El teatro-danza ceremonial surge de la soledad, de la marginalidad, no pertenece al tiempo de la ceguera y del miedo. Es una poesía innominada, sin público, sin lugar, sin reconocido origen ni memoria. No concibe espacio en éste mundo muerto y baldío. Su lucha incansable no se detiene en lo mundano ni espera nada del afuera. Los dioses de la ensoñación le protegen de los maleficios, de las maldiciones que las sombras terrenales hacen de la necedad. Es un teatro que crece en lo íntimo de su soledad. Sobre el desprecio que se le imprime no tiene tiempo para el reclamo, vive en pleno batallar, danza para no morir. Los pájaros, los grillos, el rayo, el árbol y el agua acarician y agitan la sonaja de los sueños de los dioses tejedores de la muerte y de la vida. El tiempo mítico, hacedor de las máscaras de los dioses y de los cantares libertarios, fluye con su misterio al escenario, evoca el asombro de una realidad invisible, morada imaginaria de la creación. Los dioses cósmicos por quienes toda memoria es viento en su húmedo movimiento de fuego vagabundo, vienen hilando los misterios en palabras que dibujan el canto y el éxtasis de sus nacimientos. Allí en el holgado refugio del conocimiento de la memoria precolombina se vive un alimento fecundo en poesía, un instante del despertar en el preludio de la vida.

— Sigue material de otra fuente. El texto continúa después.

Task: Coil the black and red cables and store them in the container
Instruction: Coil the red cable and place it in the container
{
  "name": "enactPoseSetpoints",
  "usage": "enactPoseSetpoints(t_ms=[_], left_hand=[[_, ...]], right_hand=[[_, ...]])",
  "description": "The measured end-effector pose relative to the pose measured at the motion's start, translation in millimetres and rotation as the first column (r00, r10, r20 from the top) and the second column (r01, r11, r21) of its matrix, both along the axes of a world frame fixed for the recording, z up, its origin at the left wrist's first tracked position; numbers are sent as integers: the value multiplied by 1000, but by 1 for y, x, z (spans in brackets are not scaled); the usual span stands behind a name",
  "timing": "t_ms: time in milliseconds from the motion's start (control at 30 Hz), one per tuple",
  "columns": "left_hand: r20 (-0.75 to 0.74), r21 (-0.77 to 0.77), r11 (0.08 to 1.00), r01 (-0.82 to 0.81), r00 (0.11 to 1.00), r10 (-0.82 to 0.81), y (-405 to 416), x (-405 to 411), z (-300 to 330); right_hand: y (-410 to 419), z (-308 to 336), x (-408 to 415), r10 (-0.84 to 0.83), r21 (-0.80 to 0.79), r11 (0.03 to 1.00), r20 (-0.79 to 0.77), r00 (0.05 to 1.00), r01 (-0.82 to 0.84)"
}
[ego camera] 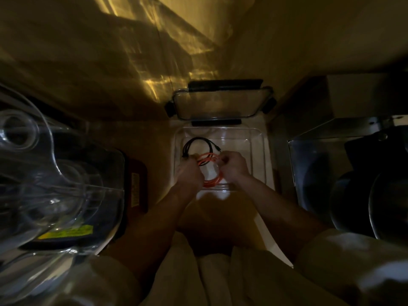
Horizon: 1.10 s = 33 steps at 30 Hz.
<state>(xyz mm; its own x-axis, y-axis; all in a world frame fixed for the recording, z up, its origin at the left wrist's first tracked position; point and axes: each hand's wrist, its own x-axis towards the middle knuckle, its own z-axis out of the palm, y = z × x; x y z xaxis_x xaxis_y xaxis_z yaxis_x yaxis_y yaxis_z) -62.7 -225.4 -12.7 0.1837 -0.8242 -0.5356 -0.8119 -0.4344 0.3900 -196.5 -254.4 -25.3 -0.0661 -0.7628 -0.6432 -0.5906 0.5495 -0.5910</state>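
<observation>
A clear rectangular container [257, 138] sits on the counter in the middle of the dim head view. Inside it, at the back left, lies a coiled black cable [197, 141]. An orange-red cable [210, 183] forms a loose coil over the container's front half. My left hand [188, 173] grips the coil's left side. My right hand [234, 164] pinches the coil's right upper part. Both hands are inside the container's outline. The coil's middle is partly hidden by my fingers.
The container's clear lid [220, 104] with black clips leans against the wall behind it. Large clear glass bowls [50, 173] crowd the left. A dark red pad [138, 186] lies beside them. A metal shelf with dark pans [364, 184] stands to the right.
</observation>
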Motion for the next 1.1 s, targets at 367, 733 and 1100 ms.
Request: enactPoseSetpoints(t_ms=[367, 733, 1100], left_hand=[[-267, -51, 997, -63, 962, 47, 4, -18, 7], [-510, 43, 998, 37, 860, -10, 3, -42, 16], [-299, -27, 999, -23, 954, 14, 3, -35, 20]], right_hand=[[-4, 11, -30, 153, -112, 979, -148, 977, -170], [-5, 32, -41, 290, -56, 941, -371, 882, -333], [12, 11, -50, 406, -17, 890, -424, 809, -456]])
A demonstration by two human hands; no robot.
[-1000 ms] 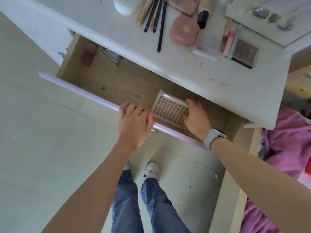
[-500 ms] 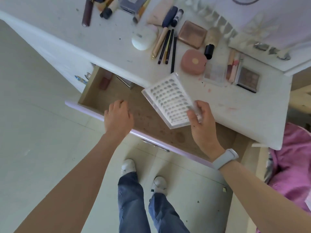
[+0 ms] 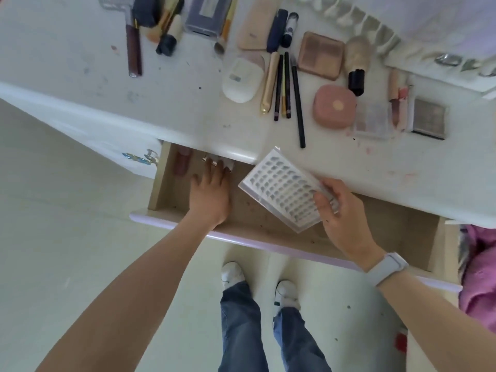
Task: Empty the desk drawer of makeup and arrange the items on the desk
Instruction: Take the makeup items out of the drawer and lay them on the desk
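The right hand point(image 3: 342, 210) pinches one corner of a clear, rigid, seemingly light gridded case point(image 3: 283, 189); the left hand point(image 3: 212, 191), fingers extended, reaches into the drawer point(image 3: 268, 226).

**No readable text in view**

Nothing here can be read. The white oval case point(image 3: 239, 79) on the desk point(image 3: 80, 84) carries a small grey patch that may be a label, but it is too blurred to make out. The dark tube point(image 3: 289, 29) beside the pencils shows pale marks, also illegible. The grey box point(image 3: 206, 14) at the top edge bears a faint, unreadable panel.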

El teatro-danza ceremonial de la máscara mítica es un teatro de tierras olorosas preñadas de indio soñador de utopías. Se sostiene al filo de la ventana del olvido por una ceguera mezquina que rompe en mil pedazos la jícara del yajé de la poesía divina. La indiferencia perfora la huella de la memoria de un teatro de la vida, detiene y paraliza el vuelo del jaguar de la montaña. El teatro-danza ceremonial se niega a una muerte brutal y despiadada, se niega a no elevar a las estrellas el sueño que se viene a morir intacto. Es un infortunio que no se le permita despertar la vida en una sacudida mágica donde los dioses lleguen a defender el frenesí de éste canto del sol de los venados. La conquista persiste en sangrar los sueños con la vil usura del dinero, recinto de la cultura servil y agónica en que flota su soberbia, desprestigia la palabra de origen y eleva su necedad.

¡Te desmemoria el tiempo de la traición! ¡Te desmemoria el tiempo de la codicia! Narrados fueron los sucesos de la invasión. De gran entendimiento fueron los antiguos que con su palabra de corolas preñadas iluminaba la poesía a la orilla del río. Los dioses ahuyentan las grietas de la soledad mortal huérfana de la montaña, dioses de sueños colosales que han acariciado la palabra, por fortuna, para la poesía, morada dónde proseguir su viaje enmendando el murmullo de la memoria antigua. Se desliza los hilillos de las ramas de los árboles del viento, en su telaraña se ablanda el cielo rebozado de estrellas. La máscara soñada por los dioses en sus brazos febriles se desmorona sus esperanzas, en ella, se anudan los caminos de la trama que empuja la vida.

Astillado el sueño, iracundo suena el estrépito del viento, lanza su último grito en la travesía del firmamento vomitando la luna en la huella de arena. El viento avivó el plumaje de la tierra, cargó de maíz la ceremonia de los soles y agitó el tiempo de los grandes mitos. Preparado para la danza del vuelo primigenio, el viento divino atraviesa el silencio en un desgarrador y total olvido.